RECORDS PROVIDED START
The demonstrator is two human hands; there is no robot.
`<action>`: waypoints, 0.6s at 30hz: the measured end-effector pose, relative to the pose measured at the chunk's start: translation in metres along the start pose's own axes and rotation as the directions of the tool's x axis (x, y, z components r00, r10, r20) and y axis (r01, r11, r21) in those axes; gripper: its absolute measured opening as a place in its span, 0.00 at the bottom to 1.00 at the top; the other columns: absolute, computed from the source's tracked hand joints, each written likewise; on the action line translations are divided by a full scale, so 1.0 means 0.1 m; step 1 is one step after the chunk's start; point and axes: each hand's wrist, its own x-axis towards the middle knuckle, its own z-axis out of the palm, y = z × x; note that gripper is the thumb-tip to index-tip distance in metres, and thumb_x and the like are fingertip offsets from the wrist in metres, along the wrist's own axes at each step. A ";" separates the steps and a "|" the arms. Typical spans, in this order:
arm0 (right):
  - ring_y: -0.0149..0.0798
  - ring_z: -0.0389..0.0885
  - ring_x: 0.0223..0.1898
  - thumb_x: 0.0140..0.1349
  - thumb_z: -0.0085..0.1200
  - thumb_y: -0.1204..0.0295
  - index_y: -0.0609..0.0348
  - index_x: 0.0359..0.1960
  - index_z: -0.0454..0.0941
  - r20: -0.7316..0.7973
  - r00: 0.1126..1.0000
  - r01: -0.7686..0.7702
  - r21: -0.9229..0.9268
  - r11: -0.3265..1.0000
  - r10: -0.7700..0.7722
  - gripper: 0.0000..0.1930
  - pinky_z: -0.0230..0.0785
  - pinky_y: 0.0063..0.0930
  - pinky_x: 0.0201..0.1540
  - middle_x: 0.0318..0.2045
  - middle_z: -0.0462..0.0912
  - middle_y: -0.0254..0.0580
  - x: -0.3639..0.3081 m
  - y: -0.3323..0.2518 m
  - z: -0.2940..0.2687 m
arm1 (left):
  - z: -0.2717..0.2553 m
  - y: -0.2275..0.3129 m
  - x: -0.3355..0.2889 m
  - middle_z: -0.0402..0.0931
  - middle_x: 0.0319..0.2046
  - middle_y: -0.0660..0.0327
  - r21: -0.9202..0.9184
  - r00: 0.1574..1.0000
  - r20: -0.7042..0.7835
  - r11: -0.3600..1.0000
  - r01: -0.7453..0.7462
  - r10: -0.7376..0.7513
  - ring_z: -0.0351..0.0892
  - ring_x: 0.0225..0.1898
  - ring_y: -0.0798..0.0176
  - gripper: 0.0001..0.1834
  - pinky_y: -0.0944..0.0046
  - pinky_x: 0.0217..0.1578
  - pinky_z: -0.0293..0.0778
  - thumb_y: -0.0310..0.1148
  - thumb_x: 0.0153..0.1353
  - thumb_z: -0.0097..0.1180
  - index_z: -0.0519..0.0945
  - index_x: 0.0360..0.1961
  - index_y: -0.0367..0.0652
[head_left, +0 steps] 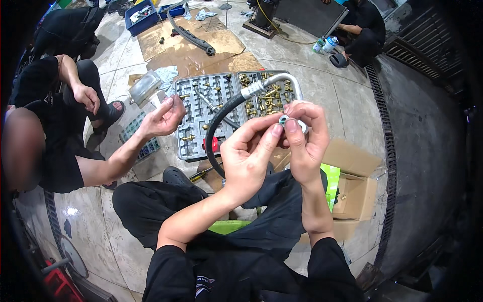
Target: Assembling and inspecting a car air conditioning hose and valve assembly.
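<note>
A black rubber hose (217, 120) with a silver crimped collar and a bent metal pipe (284, 78) arches up in front of me. The pipe curves down behind my right hand (306, 143), whose thumb and fingers are closed around its end. At the fingertips shows a small round metal fitting (283, 120) with a green ring, likely an O-ring. My left hand (246, 156) pinches this fitting from the left, thumb and forefinger at its rim. Fingers partly hide the fitting. Beyond the hands, a grey case (182, 113) lies unfolded, filled with brass and metal fittings (266, 100).
At left, a co-worker's hand (163, 118) reaches over the case's edge, near a compartment box (132, 128). An open cardboard box (370, 201) stands at right. A screwdriver (200, 174) lies by my shoe. Stained cardboard (151, 43) and a blue bin (141, 17) are farther off.
</note>
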 end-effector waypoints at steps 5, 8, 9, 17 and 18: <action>0.37 0.73 0.39 0.61 0.56 0.74 0.64 0.43 0.69 0.030 0.991 0.133 -0.061 0.989 -0.131 0.12 0.69 0.29 0.45 0.38 0.73 0.44 0.01 0.07 -0.02 | -0.03 -0.01 0.02 0.79 0.38 0.59 -0.003 0.998 -0.003 0.998 -0.066 0.066 0.78 0.38 0.71 0.12 0.71 0.40 0.77 0.22 0.65 0.54 0.78 0.49 0.30; 0.42 0.74 0.41 0.57 0.60 0.74 0.63 0.44 0.69 0.057 0.969 0.245 -0.123 0.962 -0.239 0.16 0.69 0.34 0.46 0.39 0.74 0.46 0.00 0.10 -0.02 | -0.08 -0.05 0.03 0.78 0.37 0.59 -0.015 0.995 0.029 0.996 -0.092 0.093 0.77 0.37 0.72 0.12 0.72 0.39 0.75 0.22 0.64 0.55 0.78 0.48 0.30; 0.42 0.73 0.42 0.56 0.60 0.75 0.62 0.44 0.68 0.053 0.960 0.280 -0.099 0.955 -0.275 0.17 0.69 0.35 0.47 0.38 0.74 0.46 0.00 0.11 -0.02 | -0.09 -0.07 0.03 0.78 0.37 0.59 -0.013 0.992 0.059 0.994 -0.107 0.108 0.76 0.37 0.72 0.11 0.73 0.39 0.73 0.21 0.63 0.56 0.79 0.47 0.30; 0.39 0.67 0.38 0.58 0.53 0.75 0.60 0.43 0.64 -0.112 0.923 0.373 0.020 0.928 -0.369 0.13 0.66 0.36 0.43 0.33 0.71 0.44 -0.02 0.09 0.13 | 0.03 -0.24 0.10 0.68 0.55 0.48 -0.191 0.934 0.170 0.940 -0.283 0.315 0.71 0.52 0.59 0.10 0.59 0.56 0.64 0.22 0.64 0.53 0.77 0.46 0.38; 0.38 0.66 0.37 0.58 0.53 0.75 0.61 0.43 0.64 -0.175 0.929 0.343 0.073 0.936 -0.327 0.13 0.66 0.35 0.43 0.32 0.71 0.44 -0.03 0.09 0.16 | 0.06 -0.26 0.09 0.68 0.55 0.48 -0.200 0.931 0.180 0.939 -0.281 0.317 0.71 0.52 0.59 0.10 0.59 0.56 0.64 0.22 0.64 0.53 0.77 0.46 0.38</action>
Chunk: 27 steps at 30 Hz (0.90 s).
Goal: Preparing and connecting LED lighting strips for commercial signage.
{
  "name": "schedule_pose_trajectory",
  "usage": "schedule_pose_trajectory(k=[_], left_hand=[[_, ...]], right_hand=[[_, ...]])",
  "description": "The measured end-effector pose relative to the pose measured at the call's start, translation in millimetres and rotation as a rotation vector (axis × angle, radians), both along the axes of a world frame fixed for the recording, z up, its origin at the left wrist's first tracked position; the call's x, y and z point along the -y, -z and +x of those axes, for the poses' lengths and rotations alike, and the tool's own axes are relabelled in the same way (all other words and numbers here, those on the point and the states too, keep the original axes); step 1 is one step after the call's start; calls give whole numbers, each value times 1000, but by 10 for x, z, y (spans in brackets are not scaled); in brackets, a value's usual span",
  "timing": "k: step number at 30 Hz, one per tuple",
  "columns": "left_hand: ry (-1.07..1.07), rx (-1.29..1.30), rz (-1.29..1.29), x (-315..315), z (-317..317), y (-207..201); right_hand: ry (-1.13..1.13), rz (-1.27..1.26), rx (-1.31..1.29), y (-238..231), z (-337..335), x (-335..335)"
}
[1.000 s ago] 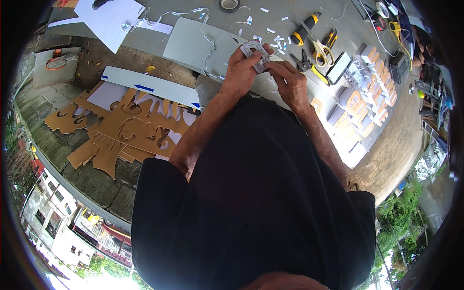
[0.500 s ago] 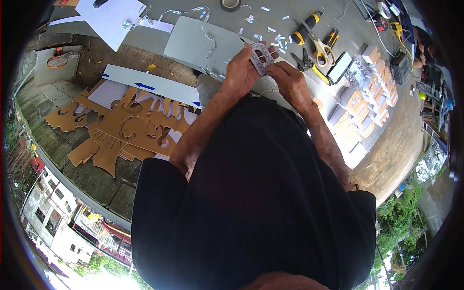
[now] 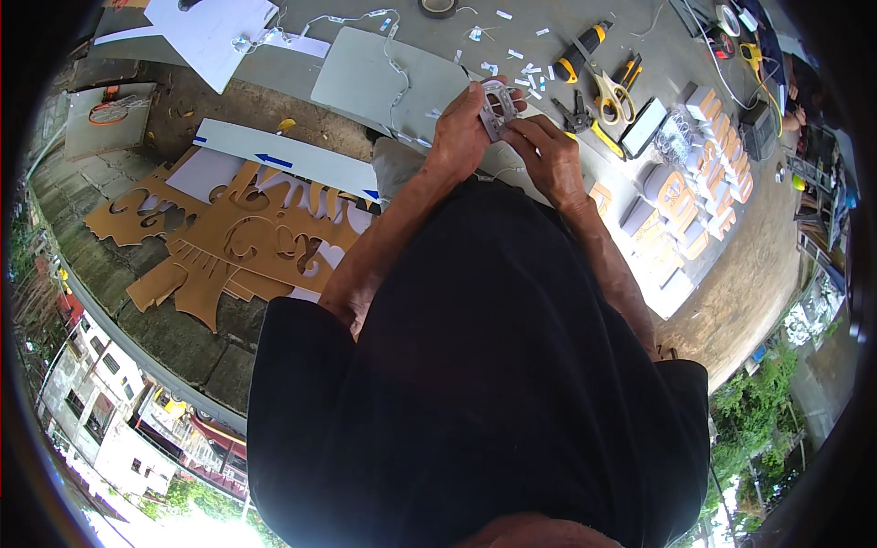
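A small, hollow white sign letter (image 3: pixel 494 111) with open gaps is held up over the near edge of the table, its inside facing up. My left hand (image 3: pixel 460 132) is closed around its left side. The fingers of my right hand (image 3: pixel 546 153) are closed on its lower right edge. A thin white wire runs close by my right hand. Left of my hands, a string of LED modules (image 3: pixel 394 66) trails across a pale grey panel (image 3: pixel 352 78).
White paper bits (image 3: pixel 491 69) lie beyond my hands. Right of them are a utility knife (image 3: pixel 574 66), pliers (image 3: pixel 575 113), scissors (image 3: pixel 613 99) and several sign letters (image 3: pixel 674 194). A tape roll (image 3: pixel 438 7) sits at the far edge. Brown cut-out sheets (image 3: pixel 247 233) lie on the ground at left.
The sign letter has turned slightly and shifted a little to the right in my hands. My right fingers have moved slightly along its lower edge.
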<state>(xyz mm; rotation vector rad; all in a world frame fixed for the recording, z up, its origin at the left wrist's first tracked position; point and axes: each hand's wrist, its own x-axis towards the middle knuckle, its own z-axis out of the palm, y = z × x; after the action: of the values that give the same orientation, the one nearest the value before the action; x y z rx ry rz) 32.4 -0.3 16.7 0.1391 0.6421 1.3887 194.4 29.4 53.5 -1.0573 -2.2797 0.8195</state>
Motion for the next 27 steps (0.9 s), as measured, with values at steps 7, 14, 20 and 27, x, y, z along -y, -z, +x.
schedule_pose_trajectory(k=[7, 14, 20, 27], left_hand=[[59, -105, 37, 23, -23, -25], [193, -155, 133, 77, -73, -102], [308, -395, 165, 38, -142, -188], [365, -390, 130, 82, -152, -157]], right_hand=[[87, -145, 1, -196, -89, -64], [121, -367, -99, -141, -37, -129], [17, -274, -36, -202, -7, -159], [-105, 90, 84, -155, 25, -149]])
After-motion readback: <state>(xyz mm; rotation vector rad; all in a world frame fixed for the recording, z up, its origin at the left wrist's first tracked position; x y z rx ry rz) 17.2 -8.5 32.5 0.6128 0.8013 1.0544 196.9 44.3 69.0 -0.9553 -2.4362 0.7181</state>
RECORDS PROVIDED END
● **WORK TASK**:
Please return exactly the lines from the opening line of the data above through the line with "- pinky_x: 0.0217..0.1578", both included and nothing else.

● **ANSWER BELOW**:
The demonstrator is two human hands; there is no robot.
`<action>`: waypoints, 0.6s at 30hz: the measured end-effector pose, relative to the pose measured at the chunk's start: translation in metres along the start pose's own axes and rotation as the directions of the tool's x axis (x, y, z components r00, r10, r20) and y axis (r01, r11, r21) in those axes; gripper: its absolute measured opening as a place in its span, 0.00 at the bottom to 1.00 at the top; the other columns: absolute, computed from the source's tracked hand joints, each written likewise; on the action line translations are divided by a full scale, so 1.0 means 0.1 m; step 1 is one step after the chunk's start; point and axes: each hand's wrist, its own x-axis towards the middle knuckle, its own z-axis out of the palm, y = z × x; note that gripper is the thumb-tip to index-tip distance in metres, and thumb_x and the like are fingertip offsets from the wrist in metres, along the wrist's own axes at each step. A ";" separates the steps and a "|" the arms. Typical spans, in this order:
arm0 (right):
  - ring_y: -0.0149..0.0798
  - ring_z: -0.0389..0.0885
  - ring_x: 0.0223..0.1898
  - thumb_x: 0.0140..0.1349
  - thumb_z: -0.0085..0.1200
  - thumb_y: -0.1204..0.0295
  - index_y: -0.0609..0.0348
  - index_x: 0.0359..0.1960
  - index_z: -0.0454..0.0941
  - r20: -0.7316..0.7973
  - r00: 0.1126..1.0000
  - r01: -0.7686..0.7702
  - r21: -0.9229..0.9268
  - r11: -0.3265..1.0000
  - r10: -0.7700..0.7722
  - gripper: 0.0000..0.1930
  - pinky_z: -0.0230..0.0785
  - pinky_y: 0.0063..0.0930
  - pinky_x: 0.0201..0.1540
  - middle_x: 0.0318..0.2045
  - middle_z: -0.0462..0.0912
  - middle_y: -0.0254..0.0580
  - x: -0.3639..0.3081 m
  - y: -0.3323..0.2518 m
  - z: -0.2940..0.2687 m
arm1 (left):
  - z: -0.2717..0.2553 m
  - y: -0.2275..0.3129 m
  - x: -0.3355..0.2889 m
  - middle_z: -0.0402..0.0931
  - middle_x: 0.0319..0.2046
  - middle_y: -0.0660..0.0327
  - r21: -0.9202..0.9184
  - r00: 0.1574..1.0000
  - r20: -0.7042..0.7835
  - r11: -0.3600..1.0000
  - r01: -0.7453..0.7462
  - r10: -0.7376..0.7513
  - ring_z: -0.0351..0.0892
  - ring_x: 0.0225..0.1898
  - ring_y: -0.0798..0.0176
  - gripper: 0.0001..0.1834
  - pinky_y: -0.0944..0.0046
  - pinky_x: 0.0217..0.1578

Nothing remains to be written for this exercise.